On other occasions, she has not been able to pay her rent.
She first had to ask DWP to stop making deductions for her water, electricity and gas debts in December 2014, because they were making it difficult for her to pay her rent.
But the department said the only way it would do so was if she secured permission from her creditors to stop the deductions.
Now she is again being faced with deductions from her employment and support allowance, this time amounting to more than £20 a week, to pay off fuel and water debts.
Even without the deductions, her total income is below the point which the benefit system says is an appropriate minimum level for someone in her circumstances.
She believes the deductions scheme is “immoral”, and that the scheme is putting thousands of disabled and non-disabled claimants under financial pressure.

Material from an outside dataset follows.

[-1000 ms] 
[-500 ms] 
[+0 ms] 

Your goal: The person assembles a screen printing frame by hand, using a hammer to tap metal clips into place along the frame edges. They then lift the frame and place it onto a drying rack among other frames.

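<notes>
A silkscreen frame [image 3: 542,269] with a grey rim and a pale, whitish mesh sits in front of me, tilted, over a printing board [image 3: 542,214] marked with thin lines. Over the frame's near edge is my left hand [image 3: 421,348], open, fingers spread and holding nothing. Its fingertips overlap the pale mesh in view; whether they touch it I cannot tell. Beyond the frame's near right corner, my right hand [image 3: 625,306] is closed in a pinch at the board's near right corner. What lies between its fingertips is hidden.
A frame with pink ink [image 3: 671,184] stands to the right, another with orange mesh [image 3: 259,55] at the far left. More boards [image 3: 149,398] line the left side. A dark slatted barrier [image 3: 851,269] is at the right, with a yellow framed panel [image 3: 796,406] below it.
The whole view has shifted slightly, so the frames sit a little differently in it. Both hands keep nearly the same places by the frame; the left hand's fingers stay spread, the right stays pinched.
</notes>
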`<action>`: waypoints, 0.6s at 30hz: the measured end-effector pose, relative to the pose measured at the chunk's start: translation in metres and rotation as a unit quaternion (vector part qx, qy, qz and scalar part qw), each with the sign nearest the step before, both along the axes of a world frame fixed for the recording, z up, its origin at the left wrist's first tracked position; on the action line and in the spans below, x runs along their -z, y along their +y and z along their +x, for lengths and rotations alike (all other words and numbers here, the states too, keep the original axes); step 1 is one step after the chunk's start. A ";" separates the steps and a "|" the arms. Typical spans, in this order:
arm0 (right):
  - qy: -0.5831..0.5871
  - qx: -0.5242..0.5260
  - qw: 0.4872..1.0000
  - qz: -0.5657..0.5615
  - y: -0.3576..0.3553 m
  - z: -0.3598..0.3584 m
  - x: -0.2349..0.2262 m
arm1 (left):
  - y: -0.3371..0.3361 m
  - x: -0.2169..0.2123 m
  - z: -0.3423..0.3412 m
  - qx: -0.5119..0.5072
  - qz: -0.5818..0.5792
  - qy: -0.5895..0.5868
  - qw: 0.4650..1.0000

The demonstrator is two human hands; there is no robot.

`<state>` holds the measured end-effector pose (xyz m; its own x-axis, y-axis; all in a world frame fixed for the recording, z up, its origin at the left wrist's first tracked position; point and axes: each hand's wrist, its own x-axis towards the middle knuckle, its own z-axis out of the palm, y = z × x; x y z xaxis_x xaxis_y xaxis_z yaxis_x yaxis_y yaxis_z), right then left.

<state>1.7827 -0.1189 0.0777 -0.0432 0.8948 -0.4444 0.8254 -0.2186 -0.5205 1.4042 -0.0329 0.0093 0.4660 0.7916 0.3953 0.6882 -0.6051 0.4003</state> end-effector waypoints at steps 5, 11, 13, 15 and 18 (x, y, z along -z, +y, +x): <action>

She is receiving support from law firm Bindmans, including solicitor Emma Varley, and social security barristers Tom Royston and Jenni Richards, for the case against work and pensions secretary Therese Coffey.
She praised their work on the case and said: “I can’t thank my awesome legal team enough.”
Her lawyers argue that the DWP deductions scheme is a breach of two articles of the European Convention on Human Rights – on discrimination, and the right to “peaceful enjoyment of possessions” – and that the scheme means that DWP is acting beyond its legal powers (“ultra vires”).
A date has not yet been set for the hearing.
A DWP spokesperson said: “We cannot comment on active legal proceedings.”
However, DWP claims that its deductions policy strikes a fair balance between a claimant’s need to meet their financial obligations and their ability to ensure they can meet their day-to-day needs.
It also claims that its policy allows it to enforce the payment of court fines, ensure government debt is recovered and safeguard claimants from the potential impact of not repaying debts, such as homelessness or having utilities cut off.
DWP says there are safeguards to ensure deductions are manageable and claimants can contact the department to discuss a possible reduction in their rate of repayment if they are in financial hardship.